Janice obilges and puts them back on the grid; the kids continue to search for Lily in their junkyard of a house. Anastasia went up to the attic to clean it out to see if Lily is up there.

Anastasia: Come on, Jerry! I need you help with this! [notices Jerry giving her a look] What? Oh, come on! If i can go just about everywhere in this house when i was a baby, she could do the same too. Now stop standing there and help me look for my Aunty! [Jerry rolls his eyes and help her]

Meanwhile, Lincoln checks the basement to see if Lily is there.

Lincoln: Hang on, Lily! I'm coming! [dives into a laundry pile stacked up high but starts to drown] So...much...underwear!

Lori: [saves him] Yeah, and that's just Dad's and Logan's. Now get outta my way, little bro. I've got a system. [starts washing and folding until she had gotten every single pair only to meet up with Clyde in the hamper]

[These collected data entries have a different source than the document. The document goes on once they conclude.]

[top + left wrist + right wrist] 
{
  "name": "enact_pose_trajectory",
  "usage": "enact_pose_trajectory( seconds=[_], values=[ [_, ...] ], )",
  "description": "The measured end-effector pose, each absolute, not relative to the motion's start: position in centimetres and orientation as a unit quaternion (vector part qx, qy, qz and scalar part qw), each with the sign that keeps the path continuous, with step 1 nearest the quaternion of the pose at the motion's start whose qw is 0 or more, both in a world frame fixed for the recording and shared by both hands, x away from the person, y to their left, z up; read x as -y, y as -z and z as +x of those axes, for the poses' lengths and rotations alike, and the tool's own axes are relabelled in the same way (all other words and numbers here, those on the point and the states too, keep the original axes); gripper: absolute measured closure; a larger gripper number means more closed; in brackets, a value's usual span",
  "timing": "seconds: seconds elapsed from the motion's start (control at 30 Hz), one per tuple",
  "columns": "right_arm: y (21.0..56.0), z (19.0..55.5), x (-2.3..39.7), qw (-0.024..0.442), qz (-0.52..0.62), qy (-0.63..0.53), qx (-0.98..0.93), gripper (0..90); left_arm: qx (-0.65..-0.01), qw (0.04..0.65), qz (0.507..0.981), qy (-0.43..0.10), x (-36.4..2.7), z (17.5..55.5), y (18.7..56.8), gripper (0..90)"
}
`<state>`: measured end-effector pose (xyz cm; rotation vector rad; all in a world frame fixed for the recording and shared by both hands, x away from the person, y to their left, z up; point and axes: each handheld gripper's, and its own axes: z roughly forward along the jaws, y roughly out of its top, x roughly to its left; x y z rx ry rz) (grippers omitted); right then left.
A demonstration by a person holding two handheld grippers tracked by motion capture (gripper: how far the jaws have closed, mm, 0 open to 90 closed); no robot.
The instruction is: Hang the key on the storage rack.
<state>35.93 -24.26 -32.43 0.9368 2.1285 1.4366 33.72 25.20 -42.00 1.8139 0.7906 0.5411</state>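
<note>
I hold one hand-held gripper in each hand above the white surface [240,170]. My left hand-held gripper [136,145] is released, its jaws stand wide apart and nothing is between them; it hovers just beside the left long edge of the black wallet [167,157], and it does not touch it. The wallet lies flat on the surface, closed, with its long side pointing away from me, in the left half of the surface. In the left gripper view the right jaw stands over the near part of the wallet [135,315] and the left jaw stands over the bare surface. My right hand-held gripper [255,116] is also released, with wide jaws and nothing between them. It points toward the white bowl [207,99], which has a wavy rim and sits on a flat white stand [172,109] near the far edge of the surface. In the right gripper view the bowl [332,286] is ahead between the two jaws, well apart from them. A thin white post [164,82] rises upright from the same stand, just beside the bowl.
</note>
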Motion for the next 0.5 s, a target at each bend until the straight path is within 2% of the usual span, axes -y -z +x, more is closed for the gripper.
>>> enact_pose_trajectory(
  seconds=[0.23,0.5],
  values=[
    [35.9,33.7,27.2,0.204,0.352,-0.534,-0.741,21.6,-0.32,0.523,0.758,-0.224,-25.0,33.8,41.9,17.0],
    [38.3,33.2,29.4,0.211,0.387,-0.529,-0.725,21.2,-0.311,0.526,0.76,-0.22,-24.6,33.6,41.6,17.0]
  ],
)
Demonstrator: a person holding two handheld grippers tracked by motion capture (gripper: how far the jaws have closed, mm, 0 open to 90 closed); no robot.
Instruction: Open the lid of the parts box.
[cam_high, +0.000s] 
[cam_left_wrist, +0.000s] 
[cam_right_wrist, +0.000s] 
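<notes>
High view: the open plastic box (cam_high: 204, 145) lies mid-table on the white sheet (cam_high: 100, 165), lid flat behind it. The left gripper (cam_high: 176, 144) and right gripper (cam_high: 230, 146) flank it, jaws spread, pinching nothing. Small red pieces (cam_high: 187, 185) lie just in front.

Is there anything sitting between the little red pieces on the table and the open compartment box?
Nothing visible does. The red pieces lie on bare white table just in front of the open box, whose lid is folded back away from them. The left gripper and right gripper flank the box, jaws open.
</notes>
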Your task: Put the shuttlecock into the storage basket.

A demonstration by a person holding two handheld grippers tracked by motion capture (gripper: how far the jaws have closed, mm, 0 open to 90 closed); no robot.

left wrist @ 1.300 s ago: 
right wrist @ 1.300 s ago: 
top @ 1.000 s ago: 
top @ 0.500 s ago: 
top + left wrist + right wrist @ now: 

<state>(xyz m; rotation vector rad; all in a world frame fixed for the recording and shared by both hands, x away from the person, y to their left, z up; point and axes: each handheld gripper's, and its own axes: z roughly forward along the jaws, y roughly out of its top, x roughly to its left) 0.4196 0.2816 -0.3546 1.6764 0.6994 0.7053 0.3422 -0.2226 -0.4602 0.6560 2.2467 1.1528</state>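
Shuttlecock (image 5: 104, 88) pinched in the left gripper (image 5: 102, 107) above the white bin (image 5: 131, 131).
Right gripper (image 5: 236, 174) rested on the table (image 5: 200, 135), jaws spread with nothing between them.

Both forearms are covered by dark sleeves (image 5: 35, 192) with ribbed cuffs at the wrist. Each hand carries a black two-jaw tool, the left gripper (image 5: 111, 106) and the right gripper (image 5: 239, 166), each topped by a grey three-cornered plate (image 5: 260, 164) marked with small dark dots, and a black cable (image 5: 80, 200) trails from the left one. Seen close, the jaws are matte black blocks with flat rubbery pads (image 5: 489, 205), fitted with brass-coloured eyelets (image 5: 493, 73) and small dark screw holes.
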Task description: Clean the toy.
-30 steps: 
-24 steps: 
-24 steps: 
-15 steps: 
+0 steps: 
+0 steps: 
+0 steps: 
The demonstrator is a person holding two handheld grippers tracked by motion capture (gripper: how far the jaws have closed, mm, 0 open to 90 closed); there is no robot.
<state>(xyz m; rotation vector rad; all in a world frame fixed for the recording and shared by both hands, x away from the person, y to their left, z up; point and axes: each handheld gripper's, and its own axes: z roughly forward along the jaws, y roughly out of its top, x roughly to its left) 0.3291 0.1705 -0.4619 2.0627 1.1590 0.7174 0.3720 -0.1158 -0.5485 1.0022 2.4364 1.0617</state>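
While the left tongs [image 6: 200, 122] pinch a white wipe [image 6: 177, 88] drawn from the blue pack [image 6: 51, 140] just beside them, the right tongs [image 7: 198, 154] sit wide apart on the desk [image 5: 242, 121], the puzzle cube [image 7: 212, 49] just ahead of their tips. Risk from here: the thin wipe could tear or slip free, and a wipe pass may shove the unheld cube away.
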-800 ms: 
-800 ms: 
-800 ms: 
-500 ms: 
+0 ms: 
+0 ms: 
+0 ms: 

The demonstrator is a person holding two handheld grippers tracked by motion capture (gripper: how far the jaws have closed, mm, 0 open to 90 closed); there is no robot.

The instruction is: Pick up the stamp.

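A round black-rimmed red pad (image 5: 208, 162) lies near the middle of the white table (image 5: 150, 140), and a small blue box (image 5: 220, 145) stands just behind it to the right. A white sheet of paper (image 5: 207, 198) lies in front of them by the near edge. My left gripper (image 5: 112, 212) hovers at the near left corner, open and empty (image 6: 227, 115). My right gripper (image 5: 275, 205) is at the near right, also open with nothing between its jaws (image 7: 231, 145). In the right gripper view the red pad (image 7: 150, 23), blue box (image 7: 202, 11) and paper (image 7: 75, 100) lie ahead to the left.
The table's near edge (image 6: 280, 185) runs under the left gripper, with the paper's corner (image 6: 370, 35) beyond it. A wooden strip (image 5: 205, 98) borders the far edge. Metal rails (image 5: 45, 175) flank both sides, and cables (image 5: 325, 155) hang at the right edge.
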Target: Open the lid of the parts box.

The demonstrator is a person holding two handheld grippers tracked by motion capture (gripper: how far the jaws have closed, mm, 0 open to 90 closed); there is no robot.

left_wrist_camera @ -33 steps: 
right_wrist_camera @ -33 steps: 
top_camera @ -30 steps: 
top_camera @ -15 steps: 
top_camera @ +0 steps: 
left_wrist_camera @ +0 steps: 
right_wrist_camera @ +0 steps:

Clyde: Hey, sugar lips. Should our couple name be "Clori" or "Llyde"?

Lori: Bobby and i are back together.

This breaking news causes Clyde to lose his confidence and do what he usually does when he sees Lori.

Clyde: [gets a nosebleed; starts acting like a robot] ABORT. ABORT. [faints]

Everyone is doing their best to clean the house and find Lily, but to no avail on the latter.

Lana: Poop patrol is done, but no Lily!

Lola: Beds are made, no Lily!

Anastasia: Attic is clean, but me or Jerry didn't see Lily up there!

Trashy: [checks under the sofa] No baby!

Lola: Maybe she's under all this trash!

Lincoln: Step aside! [gets out a trash bag] Taking out the trash...is my job.

Lincoln eyes Trashy who gulps and takes all the trash out.

Lori: Well, we've all done our chores, and there's still no Lily.

Lincoln: [guilty] This is all my fault! For the rest of my life... [hears a familiar giggling] ...I'll be haunted by the sound of her adorable giggling!

Rita: Lincoln, what are you crying about?

Lincoln: Mom, i confess! We lost- [surprised]... Lily? Have you guys had her this whole time?

Logan: Of course they did. You didn't think they'd leave her in that mess, did you?

Anastasia: Whew, i am so glad she wasn't in that mess. Wait, i just realize something. Dad, where were you at when this all happen? [the kids grew suspicion by why Logan wasn't around]

Logan: It's a long story. Besides, if i stopped you guys during y'all little strike, you guys will never learn anything.

Lynn Sr: Logan's right. And we're all proud of you guys for working this out. Now, who wants to make a puzzle with J to the Iggy?

Kids: Who?

Later on, Lincoln, while wearing his clothes again walks outside with his sign.

Lincoln: [to the viewers] When it comes to chores, nobody in the Loud House has it easy. The truth is, we all do our fair share. [feeds his strike sign to Trashy]

Mr. Grouse: Hey, Loud! Don't bother! There's no trash pickup this week! TheThe garbage workers are striking for more money!

Lincoln: Wait! They get paid to take out the trash?!

The kids are now back on strike demanding an allowance for their chores.

Kids: [chanting] ONE, TWO, THREE, FOUR! GIVE US CASH OR NO MORE CHORES!

Logan: Well, this just happen. I'm surprise you not joining them, Anastasia.

Anastasia: After the madness we went through, i don't want to be part of this. Besides, i can make money a different way anyway.

Rita: Any ideas, J Pizzy?

Lynn Sr: Now this is a puzzle. [giddy] Can you call me that again?

Rita: J Pizzy.

Lynn Sr: YES!

Logan: Oh no, Mom, not you too.

Author note: Just want to point this out, everytime i hear the girls make a "War" reference, i die a little inside and i don't know why.